One primary goal of the present study was to examine the effects of the BPD/DS on the gut microbiota in rats, in which BPD/DS largely replicates the beneficial metabolic effects seen in humans [3, 4, 17]. We found that the fecal microbiota of BPD/DS rats significantly differs from that of SHAM animals. A decline in the diversity and richness of gut microbiota was seen in BPD/DS rats, as revealed by the Shannon and the Chao1 indices. The effects seemed less apparent at week 8, but nonetheless remained significant except for Chao1 in BPD-DS, possibly because of the apparent variability of the scores in the latter group. Furthermore, analysis of the microbial profile demonstrated a major shift from a microbiota dominated by Clostridiales prior to the surgery (or in SHAM rats) to a microbiota highly concentrated in Bifidobacteriales soon post-surgery. Since BPD/DS includes two surgical components, namely the SG and the DS, which distinctly influence energy homeostasis and metabolism [4, 6], we also aimed at dissecting the respective contribution of those components on the effect on gut microbiota. We found that DS, similar to BPD/DS, caused marked alterations in the fecal microbiota compared with SHAM or SG surgery. Finally, as the BPD/DS divides the gut into three functional segments, namely the alimentary, biliopancreatic, and common limbs, we were interested in looking at the microbiota in each of those segments. We observed that the gut microbiota within the alimentary and common limbs mirrored that of the feces as it exhibited a high content in Bifidobacteriales. On the other hand, the microbiota of the biliopancreatic limb differs from that of the two other limbs as it contains a substantial amount of Actinomycetales.

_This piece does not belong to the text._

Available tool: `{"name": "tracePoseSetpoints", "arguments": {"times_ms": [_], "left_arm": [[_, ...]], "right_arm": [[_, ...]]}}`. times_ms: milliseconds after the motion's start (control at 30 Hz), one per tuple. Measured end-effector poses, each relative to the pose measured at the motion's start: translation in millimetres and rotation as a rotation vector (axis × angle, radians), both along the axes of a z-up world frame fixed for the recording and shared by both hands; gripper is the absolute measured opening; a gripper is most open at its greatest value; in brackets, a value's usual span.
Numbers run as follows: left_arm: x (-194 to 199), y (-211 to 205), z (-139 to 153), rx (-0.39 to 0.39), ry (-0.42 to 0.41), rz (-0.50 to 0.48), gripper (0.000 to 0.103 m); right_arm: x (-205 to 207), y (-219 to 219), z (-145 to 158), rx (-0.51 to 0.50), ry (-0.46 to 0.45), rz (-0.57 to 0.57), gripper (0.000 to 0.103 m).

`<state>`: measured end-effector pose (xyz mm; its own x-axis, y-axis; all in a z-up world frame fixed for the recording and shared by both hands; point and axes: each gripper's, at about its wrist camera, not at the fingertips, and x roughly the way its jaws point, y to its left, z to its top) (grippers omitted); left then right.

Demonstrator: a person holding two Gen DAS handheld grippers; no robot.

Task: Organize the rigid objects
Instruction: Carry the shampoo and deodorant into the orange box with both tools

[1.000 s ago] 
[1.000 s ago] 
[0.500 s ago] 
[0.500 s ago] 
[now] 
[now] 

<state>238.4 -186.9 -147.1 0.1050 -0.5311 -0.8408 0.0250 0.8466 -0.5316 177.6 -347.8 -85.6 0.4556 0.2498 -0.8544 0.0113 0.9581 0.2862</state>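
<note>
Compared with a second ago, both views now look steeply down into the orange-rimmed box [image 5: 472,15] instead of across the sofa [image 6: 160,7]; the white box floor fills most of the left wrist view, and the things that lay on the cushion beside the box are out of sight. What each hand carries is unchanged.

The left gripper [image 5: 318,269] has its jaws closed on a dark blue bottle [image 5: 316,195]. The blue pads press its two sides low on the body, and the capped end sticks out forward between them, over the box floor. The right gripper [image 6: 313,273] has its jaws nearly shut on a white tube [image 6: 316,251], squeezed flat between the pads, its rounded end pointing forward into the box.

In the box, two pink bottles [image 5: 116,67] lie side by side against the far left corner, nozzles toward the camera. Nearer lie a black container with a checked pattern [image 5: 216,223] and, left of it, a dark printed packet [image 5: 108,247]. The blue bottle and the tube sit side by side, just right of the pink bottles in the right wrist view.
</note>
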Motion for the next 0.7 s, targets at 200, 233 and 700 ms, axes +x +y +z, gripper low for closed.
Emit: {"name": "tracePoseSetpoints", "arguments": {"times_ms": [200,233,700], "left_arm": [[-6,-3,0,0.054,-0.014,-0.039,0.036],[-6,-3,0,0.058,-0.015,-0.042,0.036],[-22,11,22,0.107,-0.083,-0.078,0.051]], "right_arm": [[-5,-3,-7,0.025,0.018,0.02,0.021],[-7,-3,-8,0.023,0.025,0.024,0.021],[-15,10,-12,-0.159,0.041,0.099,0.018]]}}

The present results confirmed the ability of certain bariatric surgical procedures to markedly affect the gut microbiota in humans [18, 19] as well as in laboratory rodents [20]. Similar to BPD/DS in this study, RYGB in a previous report appeared to lower the diversity of gut microbiota while reducing the proportion of Clostridiales compared with SHAM surgery [21]. However, unlike RYGB, BPD/DS considerably elevated the proportion of Bifidobacteriales as represented by increased abundance of the Bifidobacterium genus. That bariatric procedures may lower the diversity of the gut microbiota while reducing the proportion of Clostridiales has also been reported in humans before [13, 19, 22].

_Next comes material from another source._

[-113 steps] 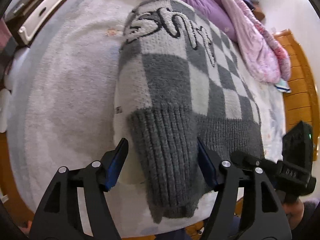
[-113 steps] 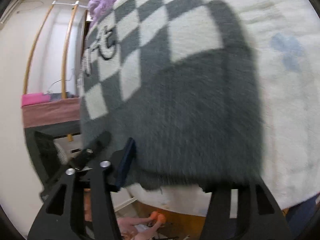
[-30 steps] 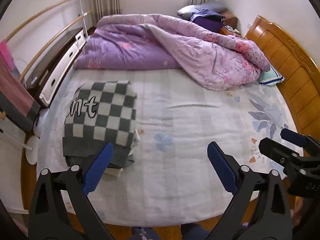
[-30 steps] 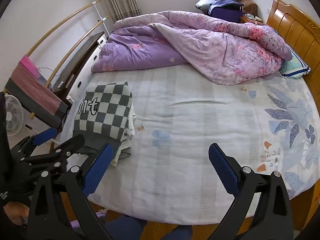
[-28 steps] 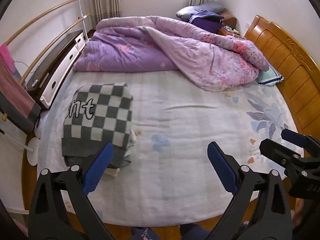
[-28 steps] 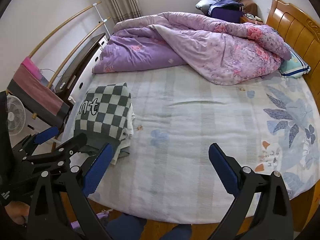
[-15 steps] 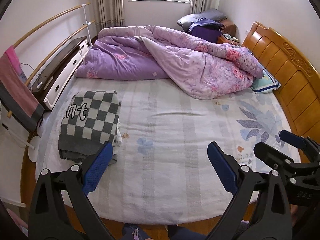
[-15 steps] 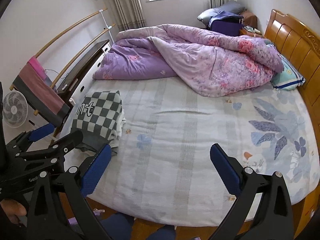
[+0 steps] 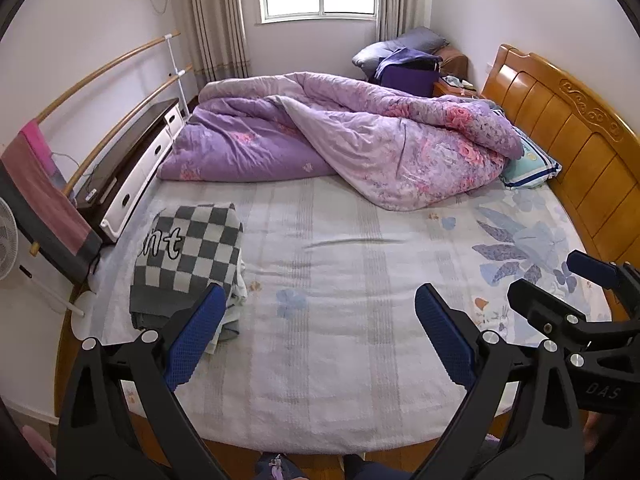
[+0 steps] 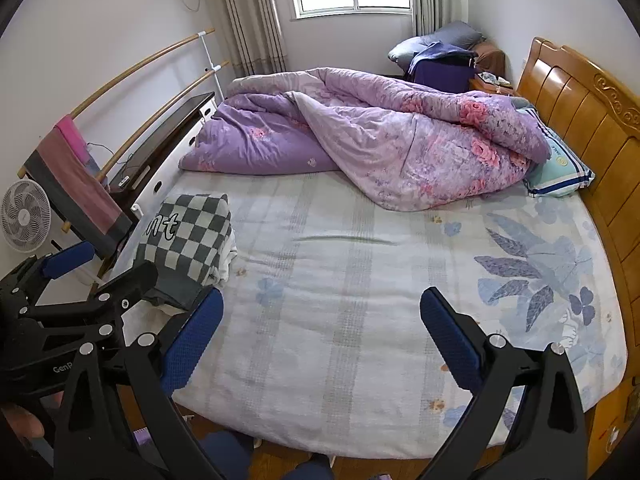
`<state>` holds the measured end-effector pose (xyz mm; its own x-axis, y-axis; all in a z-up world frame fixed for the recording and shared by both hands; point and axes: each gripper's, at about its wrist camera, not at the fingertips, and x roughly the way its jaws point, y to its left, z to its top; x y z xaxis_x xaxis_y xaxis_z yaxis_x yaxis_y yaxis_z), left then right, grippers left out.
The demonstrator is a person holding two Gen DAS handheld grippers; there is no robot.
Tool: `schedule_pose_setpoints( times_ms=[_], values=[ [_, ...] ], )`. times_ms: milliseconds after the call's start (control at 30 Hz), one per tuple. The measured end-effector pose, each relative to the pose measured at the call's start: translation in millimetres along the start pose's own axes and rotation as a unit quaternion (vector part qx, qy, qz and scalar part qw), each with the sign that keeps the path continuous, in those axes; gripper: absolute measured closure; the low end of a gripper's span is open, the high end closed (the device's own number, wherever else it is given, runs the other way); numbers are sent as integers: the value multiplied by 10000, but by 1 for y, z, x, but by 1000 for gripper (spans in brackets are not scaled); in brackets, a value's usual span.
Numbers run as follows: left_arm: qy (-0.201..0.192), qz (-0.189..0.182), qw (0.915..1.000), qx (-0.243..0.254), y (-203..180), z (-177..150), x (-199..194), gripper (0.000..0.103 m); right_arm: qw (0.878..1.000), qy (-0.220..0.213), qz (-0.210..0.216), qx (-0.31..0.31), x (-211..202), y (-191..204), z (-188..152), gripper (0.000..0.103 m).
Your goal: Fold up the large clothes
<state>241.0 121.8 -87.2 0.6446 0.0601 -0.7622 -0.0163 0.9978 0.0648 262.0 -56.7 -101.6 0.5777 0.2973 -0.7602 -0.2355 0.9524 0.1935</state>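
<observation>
A folded grey-and-white checkered sweater (image 9: 188,254) with black lettering lies on a stack of folded clothes at the left edge of the bed (image 9: 340,320); it also shows in the right wrist view (image 10: 186,236). My left gripper (image 9: 320,312) is open and empty, held back from the bed's foot. My right gripper (image 10: 322,316) is open and empty, also held off the foot of the bed. Each gripper shows at the edge of the other's view.
A rumpled purple floral duvet (image 9: 360,140) covers the far half of the bed. A wooden headboard (image 9: 568,136) runs along the right. A dresser (image 9: 128,168), a rail with a towel (image 9: 44,196) and a fan (image 10: 24,216) stand on the left.
Both grippers let go of the sweater's hem and pulled up and back from the bed. The folded sweater stays on the stack at the left.
</observation>
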Motion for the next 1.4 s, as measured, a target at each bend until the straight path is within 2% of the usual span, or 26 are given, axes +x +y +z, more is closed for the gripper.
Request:
schedule_pose_setpoints(
  times_ms=[600, 1067, 1400],
  values=[
    [-310, 67, 9994, 101, -12, 1, -24, 7, 9997, -232, -107, -25, -22, -6, -3, 8],
    [-788, -2, 9968, 98, -17, 6, -42, 7, 9979, -553, -291, -168, -38, -2, -4, 8],
    [-843, -48, 9964, 80, -16, 6, -42, 7, 9973, -622, -339, -194, -40, -1, -3, 8]
  ],
)
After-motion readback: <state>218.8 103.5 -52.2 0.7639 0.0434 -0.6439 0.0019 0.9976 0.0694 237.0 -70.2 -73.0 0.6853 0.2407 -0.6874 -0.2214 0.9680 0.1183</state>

The mechanisms whereby BPD/DS affects the gut microbiota remain to be fully described. We report here the importance of the malabsorptive component of the BPD/DS in altering the composition of the microbiota. Indeed, the gut microbiota of the DS and BPD/DS rats were comparable and different from that of SG and SHAM rats. SG rats presented a similar microbial composition compared with SHAM rats, in agreement with previous observation [21]. Malabsorption is inherent to the DS component of the BPD/DS surgery and likely explains the presence of a gut microbiota that appears specific to the BPD/DS and different from RYGB [21], which is not described as a priori being a malabsorptive surgery [23]. Our rat BPD/DS procedure has been reported to enhance fecal energy loss and thus cause malabsorption [5, 6]. That the presence of undigested digestible nutrients in the lower gut can alter the microbiota appears plausible. However, how such a phenomenon could elevate the proportion of the bacteria from the Bifidobacteriales order warrants further investigation. It seems unlikely that the change in the microbiota is attributable to the biliopancreatic secretion per se. In fact, the changes seen in the fecal microbiota were not only seen in the common limb, where the biliopancreatic secretion is derived, but also in the alimentary limb, which is derived from the biliopancreatic secretion. Furthermore, the biliopancreatic limb exhibits a microbiota that differs from that of the alimentary and common limbs.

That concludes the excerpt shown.